SQL	an acronym for the Structured Query Language. SQL is an industry-standard database language that includes statements for database definition (such as the CREATE TABLE statement), database manipulation (such as the SELECT statement), and database control (such as the GRANT statement). SQL began as a proprietary language developed by IBM. SQL is now a widely supported international standard for databases.



SQL:2003	the most recent standard of the Structured Query Language. SQL:2003 supports numerous extensions beyond SQL-92 and updates features first specified in the previous standard (SQL:1999). The SQL:2003 standard includes nine parts and seven packages. Core SQL:2003 consists of parts 1, 2, and 11. Each non-core part contains mandatory and optional features. A package is a collection of optional features for some application area or implementation environment.

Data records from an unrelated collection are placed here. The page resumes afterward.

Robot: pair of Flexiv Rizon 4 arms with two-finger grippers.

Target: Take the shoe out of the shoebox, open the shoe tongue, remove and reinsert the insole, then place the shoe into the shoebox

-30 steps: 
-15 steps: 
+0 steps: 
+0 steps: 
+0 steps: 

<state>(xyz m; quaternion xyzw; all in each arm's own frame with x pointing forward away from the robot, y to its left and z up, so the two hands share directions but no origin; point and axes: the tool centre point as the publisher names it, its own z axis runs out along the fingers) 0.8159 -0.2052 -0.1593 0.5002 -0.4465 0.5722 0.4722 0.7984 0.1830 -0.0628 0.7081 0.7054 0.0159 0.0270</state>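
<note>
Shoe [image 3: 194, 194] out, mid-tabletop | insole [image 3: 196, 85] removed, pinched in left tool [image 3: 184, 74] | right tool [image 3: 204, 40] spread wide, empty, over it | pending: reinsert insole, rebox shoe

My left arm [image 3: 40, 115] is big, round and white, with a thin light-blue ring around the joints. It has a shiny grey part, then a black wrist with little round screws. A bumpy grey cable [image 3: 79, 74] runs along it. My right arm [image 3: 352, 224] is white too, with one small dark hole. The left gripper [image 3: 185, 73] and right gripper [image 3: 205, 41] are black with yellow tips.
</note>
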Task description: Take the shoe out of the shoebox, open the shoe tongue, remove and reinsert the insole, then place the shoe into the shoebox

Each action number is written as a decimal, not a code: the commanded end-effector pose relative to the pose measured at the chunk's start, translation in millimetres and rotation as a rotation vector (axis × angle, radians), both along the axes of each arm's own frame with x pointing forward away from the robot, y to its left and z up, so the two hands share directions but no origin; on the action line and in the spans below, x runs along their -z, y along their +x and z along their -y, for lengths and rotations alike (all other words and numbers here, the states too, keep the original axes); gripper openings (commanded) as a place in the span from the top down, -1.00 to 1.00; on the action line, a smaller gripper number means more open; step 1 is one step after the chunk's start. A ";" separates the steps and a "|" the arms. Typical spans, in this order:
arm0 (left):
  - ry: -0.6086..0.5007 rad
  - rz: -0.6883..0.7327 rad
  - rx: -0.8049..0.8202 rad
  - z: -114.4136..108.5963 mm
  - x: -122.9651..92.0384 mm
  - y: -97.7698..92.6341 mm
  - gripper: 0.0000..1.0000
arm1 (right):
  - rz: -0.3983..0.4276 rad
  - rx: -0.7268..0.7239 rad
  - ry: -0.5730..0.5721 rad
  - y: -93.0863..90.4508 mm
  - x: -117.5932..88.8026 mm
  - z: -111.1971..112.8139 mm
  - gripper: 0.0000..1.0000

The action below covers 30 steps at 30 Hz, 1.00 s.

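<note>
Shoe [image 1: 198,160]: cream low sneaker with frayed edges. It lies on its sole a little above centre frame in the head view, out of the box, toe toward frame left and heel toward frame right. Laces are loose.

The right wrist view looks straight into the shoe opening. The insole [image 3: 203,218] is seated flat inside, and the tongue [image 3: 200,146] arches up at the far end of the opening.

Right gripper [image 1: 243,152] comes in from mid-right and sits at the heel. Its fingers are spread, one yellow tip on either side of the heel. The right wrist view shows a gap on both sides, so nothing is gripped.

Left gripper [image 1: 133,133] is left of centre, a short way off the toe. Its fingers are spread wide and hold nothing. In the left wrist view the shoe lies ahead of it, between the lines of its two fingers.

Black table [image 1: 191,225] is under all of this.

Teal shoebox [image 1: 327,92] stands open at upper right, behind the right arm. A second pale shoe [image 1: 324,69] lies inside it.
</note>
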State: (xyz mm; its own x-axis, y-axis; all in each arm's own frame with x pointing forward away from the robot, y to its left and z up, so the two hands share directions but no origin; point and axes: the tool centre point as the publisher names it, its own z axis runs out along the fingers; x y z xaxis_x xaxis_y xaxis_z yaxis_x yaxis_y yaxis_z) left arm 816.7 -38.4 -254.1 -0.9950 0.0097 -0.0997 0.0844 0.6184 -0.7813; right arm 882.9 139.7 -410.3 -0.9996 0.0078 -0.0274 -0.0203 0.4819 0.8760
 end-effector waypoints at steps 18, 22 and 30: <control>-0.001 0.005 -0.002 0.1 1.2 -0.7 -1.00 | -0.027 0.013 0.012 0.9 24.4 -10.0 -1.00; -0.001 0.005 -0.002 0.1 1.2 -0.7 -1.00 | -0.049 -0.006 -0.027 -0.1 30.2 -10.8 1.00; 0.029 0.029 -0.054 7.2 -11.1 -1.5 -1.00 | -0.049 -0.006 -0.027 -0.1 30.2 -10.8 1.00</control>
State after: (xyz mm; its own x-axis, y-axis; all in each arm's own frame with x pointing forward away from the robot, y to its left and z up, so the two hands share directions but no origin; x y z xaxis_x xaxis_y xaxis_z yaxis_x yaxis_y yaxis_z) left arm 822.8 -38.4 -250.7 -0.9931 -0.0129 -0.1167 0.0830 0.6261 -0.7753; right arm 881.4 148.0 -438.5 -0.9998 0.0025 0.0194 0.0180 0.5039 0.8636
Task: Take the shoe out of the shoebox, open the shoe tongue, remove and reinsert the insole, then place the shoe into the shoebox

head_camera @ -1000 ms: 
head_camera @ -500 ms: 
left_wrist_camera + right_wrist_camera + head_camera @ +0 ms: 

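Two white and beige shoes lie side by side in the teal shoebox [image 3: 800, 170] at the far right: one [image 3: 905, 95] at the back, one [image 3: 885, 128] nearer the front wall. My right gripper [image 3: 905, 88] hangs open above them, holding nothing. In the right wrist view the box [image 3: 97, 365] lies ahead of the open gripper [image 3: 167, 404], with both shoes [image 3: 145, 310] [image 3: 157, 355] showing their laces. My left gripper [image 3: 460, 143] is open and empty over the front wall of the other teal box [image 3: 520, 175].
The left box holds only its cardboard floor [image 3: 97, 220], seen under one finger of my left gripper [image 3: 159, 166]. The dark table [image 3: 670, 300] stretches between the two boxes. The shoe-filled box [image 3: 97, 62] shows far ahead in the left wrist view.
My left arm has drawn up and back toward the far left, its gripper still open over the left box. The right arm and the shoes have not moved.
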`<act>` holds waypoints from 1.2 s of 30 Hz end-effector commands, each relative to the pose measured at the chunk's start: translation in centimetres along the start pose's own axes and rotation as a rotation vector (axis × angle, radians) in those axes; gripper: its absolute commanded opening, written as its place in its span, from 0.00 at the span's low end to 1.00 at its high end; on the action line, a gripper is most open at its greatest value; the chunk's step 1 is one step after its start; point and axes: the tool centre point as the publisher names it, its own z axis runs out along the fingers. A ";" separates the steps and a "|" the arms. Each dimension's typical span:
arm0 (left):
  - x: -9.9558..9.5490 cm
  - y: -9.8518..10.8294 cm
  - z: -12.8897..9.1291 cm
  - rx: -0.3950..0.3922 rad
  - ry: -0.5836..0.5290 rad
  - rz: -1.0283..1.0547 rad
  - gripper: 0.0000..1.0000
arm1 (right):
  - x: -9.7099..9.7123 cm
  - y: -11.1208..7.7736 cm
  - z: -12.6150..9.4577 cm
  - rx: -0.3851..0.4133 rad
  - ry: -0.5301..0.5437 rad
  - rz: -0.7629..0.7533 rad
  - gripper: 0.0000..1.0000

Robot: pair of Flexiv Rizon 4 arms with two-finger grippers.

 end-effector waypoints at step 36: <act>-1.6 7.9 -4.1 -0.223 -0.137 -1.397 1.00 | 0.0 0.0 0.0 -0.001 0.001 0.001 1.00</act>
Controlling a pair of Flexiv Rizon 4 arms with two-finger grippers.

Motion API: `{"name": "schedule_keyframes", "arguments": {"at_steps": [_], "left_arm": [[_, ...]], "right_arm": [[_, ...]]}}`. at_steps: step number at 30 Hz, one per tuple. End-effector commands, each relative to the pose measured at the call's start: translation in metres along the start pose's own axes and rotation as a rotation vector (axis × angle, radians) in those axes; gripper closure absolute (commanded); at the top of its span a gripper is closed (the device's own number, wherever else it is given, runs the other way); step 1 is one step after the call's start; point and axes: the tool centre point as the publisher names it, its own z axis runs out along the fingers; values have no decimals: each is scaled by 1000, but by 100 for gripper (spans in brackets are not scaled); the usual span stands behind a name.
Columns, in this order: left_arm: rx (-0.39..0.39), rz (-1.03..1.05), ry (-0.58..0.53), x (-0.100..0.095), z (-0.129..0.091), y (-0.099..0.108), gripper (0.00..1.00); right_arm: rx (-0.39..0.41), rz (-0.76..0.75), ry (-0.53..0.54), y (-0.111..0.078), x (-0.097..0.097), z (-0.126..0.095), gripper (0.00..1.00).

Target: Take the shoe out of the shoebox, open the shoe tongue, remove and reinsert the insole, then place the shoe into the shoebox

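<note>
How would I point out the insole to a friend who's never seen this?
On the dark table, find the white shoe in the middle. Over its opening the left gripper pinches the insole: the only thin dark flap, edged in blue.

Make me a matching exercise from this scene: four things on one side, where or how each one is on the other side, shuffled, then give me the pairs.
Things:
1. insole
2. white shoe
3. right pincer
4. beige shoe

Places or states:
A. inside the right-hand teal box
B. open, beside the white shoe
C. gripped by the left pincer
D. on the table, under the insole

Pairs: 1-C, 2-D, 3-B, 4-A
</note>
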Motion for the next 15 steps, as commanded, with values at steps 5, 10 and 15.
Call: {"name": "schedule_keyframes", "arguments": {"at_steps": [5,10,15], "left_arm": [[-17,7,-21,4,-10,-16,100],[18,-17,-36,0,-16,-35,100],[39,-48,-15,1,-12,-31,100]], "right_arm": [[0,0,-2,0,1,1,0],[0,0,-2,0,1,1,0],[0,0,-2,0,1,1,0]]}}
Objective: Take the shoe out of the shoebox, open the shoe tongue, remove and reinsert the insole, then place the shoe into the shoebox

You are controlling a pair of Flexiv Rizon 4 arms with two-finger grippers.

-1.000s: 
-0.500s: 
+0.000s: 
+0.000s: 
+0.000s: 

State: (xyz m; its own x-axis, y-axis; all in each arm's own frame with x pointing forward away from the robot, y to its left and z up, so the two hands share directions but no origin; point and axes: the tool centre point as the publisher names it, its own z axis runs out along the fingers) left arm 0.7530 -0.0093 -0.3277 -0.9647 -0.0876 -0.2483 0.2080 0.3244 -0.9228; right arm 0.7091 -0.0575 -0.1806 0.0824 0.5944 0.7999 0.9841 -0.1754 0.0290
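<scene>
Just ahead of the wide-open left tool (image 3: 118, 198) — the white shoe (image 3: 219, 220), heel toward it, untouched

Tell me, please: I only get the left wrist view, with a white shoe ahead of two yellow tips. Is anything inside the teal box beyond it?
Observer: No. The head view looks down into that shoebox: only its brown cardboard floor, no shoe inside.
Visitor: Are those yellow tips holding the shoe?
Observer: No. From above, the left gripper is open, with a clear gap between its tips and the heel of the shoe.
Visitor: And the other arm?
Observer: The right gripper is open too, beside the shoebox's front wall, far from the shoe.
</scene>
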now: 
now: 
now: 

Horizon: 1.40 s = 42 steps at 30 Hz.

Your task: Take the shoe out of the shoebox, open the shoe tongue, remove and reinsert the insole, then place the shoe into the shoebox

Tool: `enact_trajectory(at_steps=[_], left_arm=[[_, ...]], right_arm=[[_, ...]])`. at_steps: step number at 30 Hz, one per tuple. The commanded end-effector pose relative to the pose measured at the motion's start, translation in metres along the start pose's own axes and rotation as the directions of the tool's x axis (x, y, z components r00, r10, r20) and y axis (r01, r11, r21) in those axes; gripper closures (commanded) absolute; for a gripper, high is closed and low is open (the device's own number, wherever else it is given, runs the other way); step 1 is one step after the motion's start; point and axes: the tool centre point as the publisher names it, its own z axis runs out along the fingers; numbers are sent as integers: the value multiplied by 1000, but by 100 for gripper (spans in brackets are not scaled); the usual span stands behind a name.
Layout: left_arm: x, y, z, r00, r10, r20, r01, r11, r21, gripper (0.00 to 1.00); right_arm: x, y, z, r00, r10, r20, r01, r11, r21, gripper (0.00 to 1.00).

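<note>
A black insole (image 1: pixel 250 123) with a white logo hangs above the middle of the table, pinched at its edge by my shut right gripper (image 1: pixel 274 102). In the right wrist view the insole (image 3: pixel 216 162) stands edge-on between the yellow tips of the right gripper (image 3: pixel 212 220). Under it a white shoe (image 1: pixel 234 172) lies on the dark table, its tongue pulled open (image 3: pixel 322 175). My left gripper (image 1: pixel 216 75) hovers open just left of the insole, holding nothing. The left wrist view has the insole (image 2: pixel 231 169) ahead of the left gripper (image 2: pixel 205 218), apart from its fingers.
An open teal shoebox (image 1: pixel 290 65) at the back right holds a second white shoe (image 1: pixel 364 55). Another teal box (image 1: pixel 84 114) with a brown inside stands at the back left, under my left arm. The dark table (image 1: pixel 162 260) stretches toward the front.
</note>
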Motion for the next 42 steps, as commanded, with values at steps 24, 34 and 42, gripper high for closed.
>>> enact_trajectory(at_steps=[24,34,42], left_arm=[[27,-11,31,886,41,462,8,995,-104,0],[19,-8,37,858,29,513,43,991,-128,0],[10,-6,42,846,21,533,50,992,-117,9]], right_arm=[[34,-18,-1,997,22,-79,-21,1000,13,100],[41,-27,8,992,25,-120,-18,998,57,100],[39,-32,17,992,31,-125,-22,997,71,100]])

standalone SQL	using a specialized editor that submits SQL statements directly to the DBMS and displays the results returned from the DBMS. See also embedded SQL.



star join	a join algorithm that combines two or more tables in which there is one child table related to multiple parent tables in 1-M relationships. Each parent table must have a bitmap join index. The star join is the best join algorithm when there are highly selective conditions on the parent tables. The star join algorithm is widely used to optimize data warehouse queries. See also bitmap index.



star schema	a data modeling representation for multidimensional databases. In a relational database, a star schema has a fact table in the center related to dimension tables. See also snowflake schema, constellation schema, fact table, and dimension table.



statement-level interface	a language style for integrating a programming language with a nonprocedural language such as SQL. A statement-level interface involves changes to the syntax of a host programming language to accommodate embedded SQL statements. SQL:2003 specifies statements to establish database connections, execute SQL statements, use the results of an SQL statement, associate programming variables with database columns, handle exceptions in SQL statements, and manipulate database descriptors.



storage area network (SAN)	a specialized high-speed network that connects storage devices and servers. The goal of SAN technology is to integrate different types of storage subsystems into a single system and to eliminate the potential bottleneck of a single server controlling storage devices. A SAN is complementary to RAID disk storage.



stored procedure	a collection of statements that are managed by a DBMS. Stored procedures extend the capabilities of SQL. Most DBMSs provide a proprietary language in which to write stored procedures.



stripe	the set of physical records that can be read or written in parallel in RAID storage. Normally, a stripe contains a set of adjacent physical records.



striping	a technique for allocating physical records in RAID storage so that parallel read and write operations are possible.



strong type checking	the ability to ensure that expressions contain no incompatibility errors. Strong type checking is an important kind of error checking for objectoriented coding.



subform	the variable or repeating part of a hierarchical form. The subform can show multiple records at a time.



subquery	see nested query.



subtype	a child entity type in a generalization hierarchy. A subtype represents a more specialized entity type than its supertype.



summarize	an operator of relational algebra that compresses the rows of a table. A summarize operation produces a table with rows that summarize the rows of the input table. Aggregate functions are used to summarize the rows of the input table.



superkey	a column or combination of columns containing unique values for each row. The combination of every column in a table is always a superkey because rows in a table must be unique.



supertype	a parent entity type in a generalization hierarchy. A supertype represents a more general entity type than its subtypes.



system	a set of related components that work together to accomplish some objectives.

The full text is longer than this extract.